The master of ceremonies, much like any traditional religious leader, instructed us that there was no death, just a change of apparel, or body and residence as she put it. She said we would miss Nong Dton, we would hurt and feel empty, yet he was not lost to us. She then cleared his karmic slate by asking for his forgiveness for any intentional or unintentional hurts or mistakes we’d made towards him and assured him that we’d forgiven him for any of his misdeeds. Older sisters P’ Dtuck and P’ Jim, the heads of palliative care reviewed his life and sang a Thai song of eternal love for him. P’Jim crooned just as soulfully as Eric Clapton had over the loss of his young son. She declared we’d never forget our younger brother, and asked him not to forget us. “Would you know my name if I saw you in heaven? Would it be the same if I saw you in heaven?…”

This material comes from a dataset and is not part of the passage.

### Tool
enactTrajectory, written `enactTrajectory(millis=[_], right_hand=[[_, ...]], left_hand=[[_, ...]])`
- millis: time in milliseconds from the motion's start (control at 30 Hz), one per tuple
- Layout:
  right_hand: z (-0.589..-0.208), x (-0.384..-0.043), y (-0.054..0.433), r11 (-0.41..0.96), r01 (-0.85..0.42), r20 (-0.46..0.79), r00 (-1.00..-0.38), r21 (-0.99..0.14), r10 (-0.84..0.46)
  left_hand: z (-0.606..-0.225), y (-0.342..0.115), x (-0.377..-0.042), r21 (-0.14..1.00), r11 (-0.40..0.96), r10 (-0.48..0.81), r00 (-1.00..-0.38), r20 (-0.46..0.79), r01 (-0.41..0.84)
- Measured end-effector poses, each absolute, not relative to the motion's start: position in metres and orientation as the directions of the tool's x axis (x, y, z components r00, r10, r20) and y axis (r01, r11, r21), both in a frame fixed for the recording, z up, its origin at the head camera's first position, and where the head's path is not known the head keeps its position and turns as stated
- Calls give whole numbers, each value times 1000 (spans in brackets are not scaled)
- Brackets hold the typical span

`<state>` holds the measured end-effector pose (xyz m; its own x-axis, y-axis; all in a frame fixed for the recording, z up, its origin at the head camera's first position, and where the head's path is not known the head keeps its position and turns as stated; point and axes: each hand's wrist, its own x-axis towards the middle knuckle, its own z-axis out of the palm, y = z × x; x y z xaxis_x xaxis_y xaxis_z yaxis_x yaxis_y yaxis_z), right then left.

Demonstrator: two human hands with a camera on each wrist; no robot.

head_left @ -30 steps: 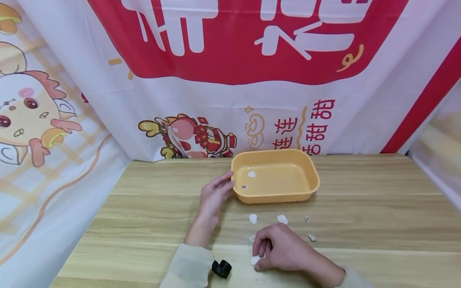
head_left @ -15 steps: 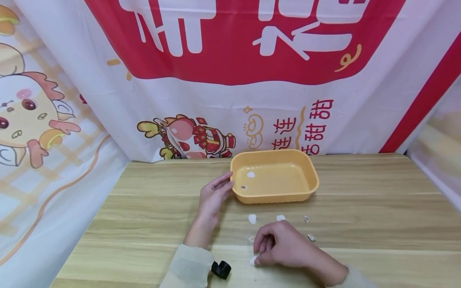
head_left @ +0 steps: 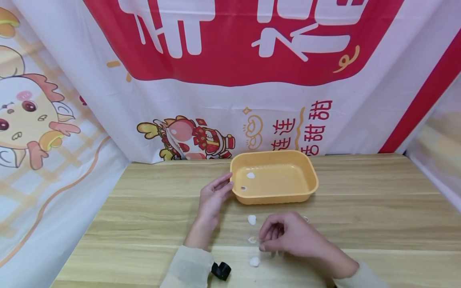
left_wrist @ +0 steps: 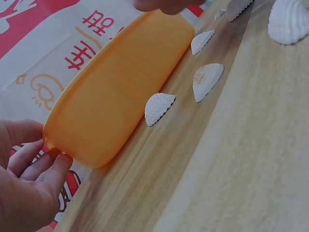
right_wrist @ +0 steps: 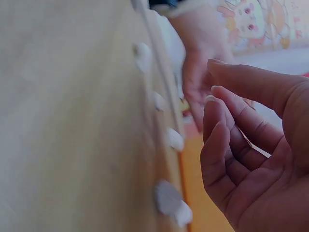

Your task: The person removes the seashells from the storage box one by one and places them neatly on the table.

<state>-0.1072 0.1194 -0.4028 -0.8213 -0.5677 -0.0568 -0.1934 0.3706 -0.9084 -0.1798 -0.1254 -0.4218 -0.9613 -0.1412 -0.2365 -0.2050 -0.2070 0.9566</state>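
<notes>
My left hand [head_left: 211, 199] grips the left end of a yellow-orange plastic basin [head_left: 275, 199], thumb and fingertips at its rim. Two small pieces lie inside it: a white seashell [head_left: 250, 175] and a smaller, darker-centred one. My right hand [head_left: 293, 236] hovers over the table in front of the basin, fingers bent; in the right wrist view, nothing sits between its thumb and fingertips [right_wrist: 215, 92]. Left of it, a white shell [head_left: 254, 262], a pale shell [head_left: 252, 240] and another white shell [head_left: 252, 219] form a column on the wood. The hand hides shells behind it.
The basin stands at the back of the wooden table [head_left: 158, 208], close to a printed cloth backdrop [head_left: 230, 96]. A small black object [head_left: 221, 271] sits by my left sleeve [head_left: 191, 264]. Beyond my right hand, part of another shell [head_left: 306, 219] shows.
My right hand has let go of the nearest white shell, lifted, and moved away to the right and slightly forward. My left hand and the basin stay put.
</notes>
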Motion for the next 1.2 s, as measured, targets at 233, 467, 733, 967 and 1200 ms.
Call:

As we placed fragrant incense and sandalwood flowers and his nurse’s uniform and motorcycle gear under his coffin, we prayed we’d all know each other forever in a better place. A place where tears are wiped away and sorrow has been forgotten in the light of the joy and love we share. I knocked on his coffin and announced that it was Susan, his older sister visiting him, as Thais have taught me to do. I thanked him for being him in such a beautiful manner and wished him safe, good travels. P’Jim added as his coffin was being shuffled into the furnace, “Go well young brother. I love you. Do not forget us. We’ll follow you when it’s our time to go!”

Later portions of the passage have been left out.